Goal of the exercise:
When you copy the material below, keep every line exact and omit the pictures.

Provided data:
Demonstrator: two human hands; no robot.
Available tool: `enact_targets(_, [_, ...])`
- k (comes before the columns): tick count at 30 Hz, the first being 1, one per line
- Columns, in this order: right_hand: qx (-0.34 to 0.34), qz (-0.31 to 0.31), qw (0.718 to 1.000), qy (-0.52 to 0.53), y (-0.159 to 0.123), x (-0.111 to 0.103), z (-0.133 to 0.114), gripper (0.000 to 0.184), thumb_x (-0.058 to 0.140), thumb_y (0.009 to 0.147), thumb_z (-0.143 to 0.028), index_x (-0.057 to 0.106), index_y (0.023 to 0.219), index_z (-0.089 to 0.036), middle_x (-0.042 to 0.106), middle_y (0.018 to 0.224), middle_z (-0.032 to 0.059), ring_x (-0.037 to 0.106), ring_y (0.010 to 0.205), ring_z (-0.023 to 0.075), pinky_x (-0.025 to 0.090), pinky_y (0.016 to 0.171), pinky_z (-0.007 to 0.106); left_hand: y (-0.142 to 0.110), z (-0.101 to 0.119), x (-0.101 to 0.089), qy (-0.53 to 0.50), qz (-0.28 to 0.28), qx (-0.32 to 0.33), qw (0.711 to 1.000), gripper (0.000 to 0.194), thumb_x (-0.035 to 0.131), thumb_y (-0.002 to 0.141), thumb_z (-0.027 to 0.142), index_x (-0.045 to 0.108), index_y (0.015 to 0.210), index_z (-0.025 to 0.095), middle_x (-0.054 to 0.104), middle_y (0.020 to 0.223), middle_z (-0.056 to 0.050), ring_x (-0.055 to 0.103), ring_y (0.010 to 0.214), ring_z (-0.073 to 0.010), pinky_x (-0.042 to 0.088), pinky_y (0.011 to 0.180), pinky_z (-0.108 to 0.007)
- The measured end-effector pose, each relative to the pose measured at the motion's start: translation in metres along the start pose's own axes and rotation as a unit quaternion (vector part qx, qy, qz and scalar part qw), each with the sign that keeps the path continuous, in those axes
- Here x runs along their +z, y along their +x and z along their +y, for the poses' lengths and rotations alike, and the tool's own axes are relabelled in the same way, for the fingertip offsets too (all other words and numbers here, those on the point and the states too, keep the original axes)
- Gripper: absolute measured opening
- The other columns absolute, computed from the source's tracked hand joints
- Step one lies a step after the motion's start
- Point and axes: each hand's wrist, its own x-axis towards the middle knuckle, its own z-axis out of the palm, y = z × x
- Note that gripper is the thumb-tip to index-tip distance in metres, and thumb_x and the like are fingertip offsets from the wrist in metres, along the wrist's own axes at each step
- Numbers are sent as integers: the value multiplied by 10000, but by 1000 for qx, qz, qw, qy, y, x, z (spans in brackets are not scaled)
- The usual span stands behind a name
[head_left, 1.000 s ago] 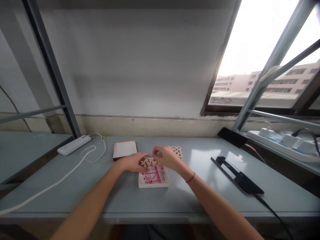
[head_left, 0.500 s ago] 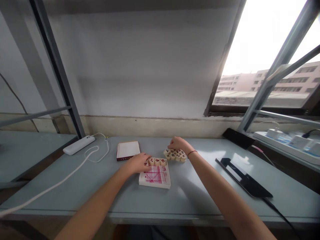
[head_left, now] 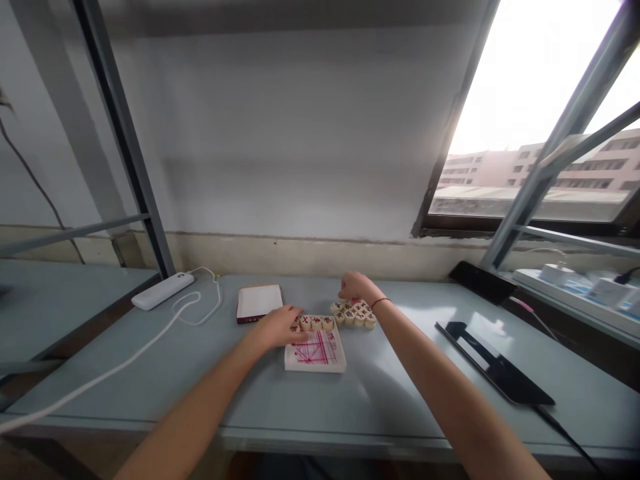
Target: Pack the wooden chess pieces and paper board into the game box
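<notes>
My left hand (head_left: 277, 327) is at the left side of a shallow white box (head_left: 315, 365), thumb and fingers bent around its edge by the pieces. A row of round cream Chinese chess pieces (head_left: 316, 323) stands along the box's far side, the leftmost partly covered by that hand. Pink lines mark the sheet in the box's near part. My right hand (head_left: 359, 287) is closed at the back of a cluster of Chinese chess pieces (head_left: 354, 315) on the desk, right of the box. Its fingertips are hidden, so what they hold cannot be seen.
The box lid (head_left: 259, 302), dark red with a white inside, lies behind my left hand. A white power bank (head_left: 163, 291) with a cable is at the left. A black tablet (head_left: 493, 360), another dark device (head_left: 483, 281) and a power strip (head_left: 565, 283) are at the right.
The whole view has shifted slightly. My right hand has drawn a little back and left over the cluster, its fingers curled tighter. My left hand stays at the box.
</notes>
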Motion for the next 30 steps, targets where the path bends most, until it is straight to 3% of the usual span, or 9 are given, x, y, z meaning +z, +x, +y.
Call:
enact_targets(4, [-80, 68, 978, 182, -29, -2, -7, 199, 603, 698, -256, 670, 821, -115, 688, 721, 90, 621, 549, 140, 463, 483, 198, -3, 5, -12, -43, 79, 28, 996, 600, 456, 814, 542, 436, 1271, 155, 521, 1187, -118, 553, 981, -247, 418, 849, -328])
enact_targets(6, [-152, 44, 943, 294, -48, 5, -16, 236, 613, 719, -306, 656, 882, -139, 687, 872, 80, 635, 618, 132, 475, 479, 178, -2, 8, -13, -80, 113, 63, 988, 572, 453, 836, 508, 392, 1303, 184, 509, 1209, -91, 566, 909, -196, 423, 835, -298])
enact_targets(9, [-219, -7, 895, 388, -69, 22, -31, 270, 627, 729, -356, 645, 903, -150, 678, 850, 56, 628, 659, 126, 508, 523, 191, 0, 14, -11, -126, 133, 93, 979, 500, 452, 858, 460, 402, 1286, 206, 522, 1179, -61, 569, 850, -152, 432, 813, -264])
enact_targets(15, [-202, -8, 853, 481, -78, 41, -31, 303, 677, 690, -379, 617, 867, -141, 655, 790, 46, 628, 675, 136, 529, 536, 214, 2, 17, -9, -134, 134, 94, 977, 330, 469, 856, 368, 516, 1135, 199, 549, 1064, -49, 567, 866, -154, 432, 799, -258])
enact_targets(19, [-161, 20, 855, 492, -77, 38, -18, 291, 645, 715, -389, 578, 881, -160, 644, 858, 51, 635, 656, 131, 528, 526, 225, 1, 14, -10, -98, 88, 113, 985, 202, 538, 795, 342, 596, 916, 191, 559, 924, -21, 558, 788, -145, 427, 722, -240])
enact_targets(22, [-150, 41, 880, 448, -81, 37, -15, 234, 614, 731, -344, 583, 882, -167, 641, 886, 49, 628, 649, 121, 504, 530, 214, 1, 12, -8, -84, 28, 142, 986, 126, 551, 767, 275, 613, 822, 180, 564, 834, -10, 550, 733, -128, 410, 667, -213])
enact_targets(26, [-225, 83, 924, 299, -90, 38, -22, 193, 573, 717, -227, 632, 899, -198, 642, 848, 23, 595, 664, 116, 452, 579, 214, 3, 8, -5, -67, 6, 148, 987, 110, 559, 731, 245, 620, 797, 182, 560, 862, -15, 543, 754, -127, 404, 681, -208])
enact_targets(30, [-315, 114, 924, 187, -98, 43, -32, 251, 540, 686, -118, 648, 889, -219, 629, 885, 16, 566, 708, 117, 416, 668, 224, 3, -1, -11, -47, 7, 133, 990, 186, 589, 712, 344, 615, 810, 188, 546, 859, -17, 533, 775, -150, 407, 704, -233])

Solution for this task:
Demonstrator: two human hands; no robot.
Available tool: `enact_targets(_, [_, ...])`
- k (comes before the columns): tick count at 30 Hz, the first being 1, one per line
- Columns, in this order: right_hand: qx (-0.34 to 0.34), qz (-0.31 to 0.31), qw (0.718 to 1.000), qy (-0.52 to 0.53), y (-0.159 to 0.123), x (-0.111 to 0.103), z (-0.133 to 0.114), gripper (0.000 to 0.184), thumb_x (-0.058 to 0.140), thumb_y (0.009 to 0.147), thumb_z (-0.143 to 0.028), index_x (-0.057 to 0.106), index_y (0.023 to 0.219), index_z (-0.089 to 0.036), middle_x (-0.042 to 0.106), middle_y (0.018 to 0.224), middle_z (-0.032 to 0.059), ring_x (-0.037 to 0.106), ring_y (0.010 to 0.205), ring_z (-0.023 to 0.075), pinky_x (-0.025 to 0.090), pinky_y (0.016 to 0.171), pinky_z (-0.007 to 0.106); left_hand: y (-0.142 to 0.110), z (-0.101 to 0.119), x (-0.101 to 0.089), qy (-0.53 to 0.50), qz (-0.28 to 0.28), qx (-0.32 to 0.33), qw (0.711 to 1.000), gripper (0.000 to 0.194), thumb_x (-0.035 to 0.131), thumb_y (-0.002 to 0.141), thumb_z (-0.027 to 0.142), index_x (-0.045 to 0.108), index_y (0.015 to 0.210), index_z (-0.025 to 0.095), middle_x (-0.054 to 0.104), middle_y (0.020 to 0.223), middle_z (-0.056 to 0.050), ring_x (-0.055 to 0.103), ring_y (0.010 to 0.214), ring_z (-0.073 to 0.010), pinky_x (-0.042 to 0.088), pinky_y (0.011 to 0.180), pinky_z (-0.108 to 0.007)
- The measured end-effector pose, each relative to the pose measured at the motion's start: translation in metres along the start pose's own axes and rotation as a unit quaternion (vector part qx, qy, qz and scalar part qw), each with the sign that keeps the path continuous, in those axes
- Here x runs along their +z, y along their +x and z along their +y, for the poses' lengths and rotations alike, and the tool's own axes are relabelled in the same way, for the fingertip offsets too (all other words and numbers here, those on the point and the states too, keep the original axes)
- Gripper: absolute measured opening
- The other columns absolute, computed from the source's tracked hand joints
- Step one lies a step after the motion's start
- Point and axes: each hand's wrist, its own x-axis towards the middle knuckle, its own z-axis out of the palm, y = z × x
- Note that gripper is the thumb-tip to index-tip distance in metres, and thumb_x and the like are fingertip offsets from the wrist in metres, along the wrist's own axes at each step
- Numbers are sent as integers: the value multiplied by 10000, but by 1000 for qx, qz, qw, qy, y, x, z (spans in brackets are not scaled)
- The usual span stands behind a name
[head_left, 1.000 s ago] 
[head_left, 0.500 s ago] 
[head_left, now] 
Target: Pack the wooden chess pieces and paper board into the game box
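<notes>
My left hand (head_left: 277, 327) is at the left side of a shallow white box (head_left: 315, 365), thumb and fingers bent around its edge by the pieces. A row of round cream Chinese chess pieces (head_left: 316, 323) stands along the box's far side, the leftmost partly covered by that hand. Pink lines mark the sheet in the box's near part. My right hand (head_left: 359, 287) is closed at the back of a cluster of Chinese chess pieces (head_left: 354, 315) on the desk, right of the box. Its fingertips are hidden, so what they hold cannot be seen.
The box lid (head_left: 259, 302), dark red with a white inside, lies behind my left hand. A white power bank (head_left: 163, 291) with a cable is at the left. A black tablet (head_left: 493, 360), another dark device (head_left: 483, 281) and a power strip (head_left: 565, 283) are at the right.
The whole view has shifted slightly. My right hand has drawn a little back and left over the cluster, its fingers curled tighter. My left hand stays at the box.
</notes>
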Motion for the next 30 steps, targets where the path bends most, until it is straight to 3% of the usual span, or 9 are given, x, y, z meaning +z, +x, +y.
Call:
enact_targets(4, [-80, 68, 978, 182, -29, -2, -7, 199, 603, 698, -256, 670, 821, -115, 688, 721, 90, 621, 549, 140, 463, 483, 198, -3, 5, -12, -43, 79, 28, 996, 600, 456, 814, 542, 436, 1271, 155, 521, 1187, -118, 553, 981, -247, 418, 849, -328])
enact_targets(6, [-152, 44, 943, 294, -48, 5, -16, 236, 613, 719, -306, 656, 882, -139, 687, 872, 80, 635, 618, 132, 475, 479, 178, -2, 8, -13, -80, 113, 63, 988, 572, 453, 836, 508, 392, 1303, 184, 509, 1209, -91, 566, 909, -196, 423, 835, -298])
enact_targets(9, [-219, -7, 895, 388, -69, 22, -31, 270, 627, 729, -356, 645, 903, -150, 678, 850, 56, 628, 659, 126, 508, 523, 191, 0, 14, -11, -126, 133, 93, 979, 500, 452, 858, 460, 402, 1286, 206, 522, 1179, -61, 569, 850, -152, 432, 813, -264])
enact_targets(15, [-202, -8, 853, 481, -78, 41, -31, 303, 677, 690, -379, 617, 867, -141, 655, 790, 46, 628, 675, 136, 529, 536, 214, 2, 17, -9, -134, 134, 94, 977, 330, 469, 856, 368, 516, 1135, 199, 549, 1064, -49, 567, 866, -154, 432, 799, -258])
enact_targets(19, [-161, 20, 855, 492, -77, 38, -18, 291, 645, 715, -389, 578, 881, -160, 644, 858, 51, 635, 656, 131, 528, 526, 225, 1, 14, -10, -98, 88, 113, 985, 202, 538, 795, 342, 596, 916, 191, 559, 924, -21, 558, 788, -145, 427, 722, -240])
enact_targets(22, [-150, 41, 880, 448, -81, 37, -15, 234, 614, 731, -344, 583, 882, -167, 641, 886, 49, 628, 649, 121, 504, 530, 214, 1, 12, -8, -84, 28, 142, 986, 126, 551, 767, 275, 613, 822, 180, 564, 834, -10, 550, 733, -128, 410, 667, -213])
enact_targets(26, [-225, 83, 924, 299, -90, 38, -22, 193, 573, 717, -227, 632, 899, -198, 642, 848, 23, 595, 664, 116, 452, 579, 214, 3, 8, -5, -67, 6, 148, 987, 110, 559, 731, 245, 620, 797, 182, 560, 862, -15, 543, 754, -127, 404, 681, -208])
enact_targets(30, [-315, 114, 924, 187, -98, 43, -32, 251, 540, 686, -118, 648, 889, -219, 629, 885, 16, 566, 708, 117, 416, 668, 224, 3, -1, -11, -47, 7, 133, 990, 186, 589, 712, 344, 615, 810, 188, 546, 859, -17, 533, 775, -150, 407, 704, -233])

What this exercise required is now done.